[Required action]: As the answer, give a copy of each line below that includes the word "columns".

[Source material]:
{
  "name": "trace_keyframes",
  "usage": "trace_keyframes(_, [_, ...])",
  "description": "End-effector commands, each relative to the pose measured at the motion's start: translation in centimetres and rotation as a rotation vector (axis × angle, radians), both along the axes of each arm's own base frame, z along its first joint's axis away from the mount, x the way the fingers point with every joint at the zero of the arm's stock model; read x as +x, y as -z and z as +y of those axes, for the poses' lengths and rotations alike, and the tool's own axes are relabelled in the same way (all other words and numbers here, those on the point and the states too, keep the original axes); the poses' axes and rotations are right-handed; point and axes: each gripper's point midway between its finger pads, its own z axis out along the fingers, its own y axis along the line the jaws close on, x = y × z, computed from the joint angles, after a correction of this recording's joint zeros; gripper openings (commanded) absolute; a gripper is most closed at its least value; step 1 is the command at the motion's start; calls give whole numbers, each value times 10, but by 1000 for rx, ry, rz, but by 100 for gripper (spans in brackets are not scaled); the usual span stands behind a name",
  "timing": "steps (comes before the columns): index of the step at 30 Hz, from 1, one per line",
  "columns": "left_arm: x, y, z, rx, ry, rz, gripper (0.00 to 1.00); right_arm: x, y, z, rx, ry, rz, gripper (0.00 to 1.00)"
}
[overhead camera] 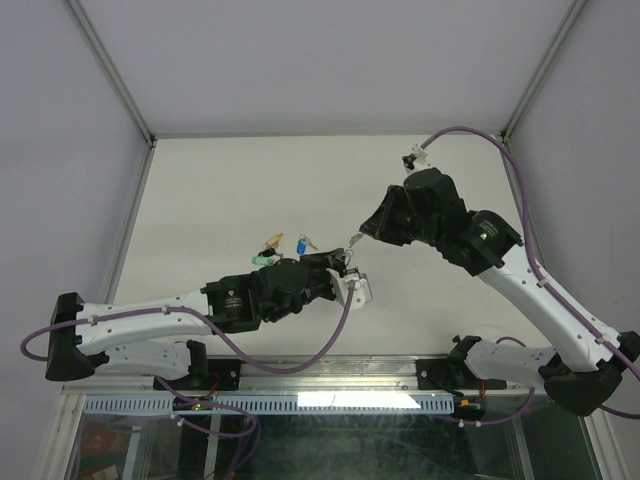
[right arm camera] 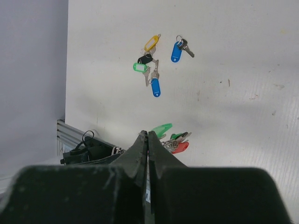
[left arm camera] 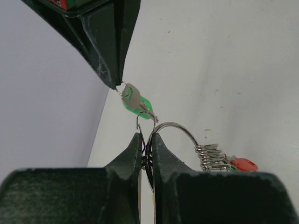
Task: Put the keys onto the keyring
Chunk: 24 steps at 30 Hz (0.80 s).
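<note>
My left gripper is shut on the thin silver keyring, held above the table. The ring's open wire end sticks up just past the fingertips. Several keys, one with a red cap, hang bunched on the ring's right side. My right gripper is shut on a green-capped key and holds it right at the ring's open end; the key looks just apart from the wire. In the top view the two grippers, left and right, meet near the table's middle front.
Loose keys lie on the white table beyond the grippers: a yellow tag, a blue tag, a green tag, a black cap and another blue tag. Enclosure walls stand left and right.
</note>
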Motion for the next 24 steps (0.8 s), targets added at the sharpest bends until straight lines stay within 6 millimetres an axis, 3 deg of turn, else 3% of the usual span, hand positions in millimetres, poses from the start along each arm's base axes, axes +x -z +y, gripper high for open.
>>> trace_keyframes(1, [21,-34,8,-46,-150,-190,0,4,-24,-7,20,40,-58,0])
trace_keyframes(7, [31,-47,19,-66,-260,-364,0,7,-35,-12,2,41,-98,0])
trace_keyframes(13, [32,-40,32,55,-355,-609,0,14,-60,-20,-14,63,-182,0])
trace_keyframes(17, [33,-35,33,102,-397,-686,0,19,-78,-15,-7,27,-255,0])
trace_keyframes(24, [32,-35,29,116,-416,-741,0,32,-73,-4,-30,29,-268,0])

[Response box]:
  "timing": "steps (comes before the columns): index of the step at 30 Hz, from 1, one per line",
  "columns": "left_arm: x, y, z, rx, ry, rz, gripper (0.00 to 1.00); right_arm: x, y, z, rx, ry, rz, gripper (0.00 to 1.00)"

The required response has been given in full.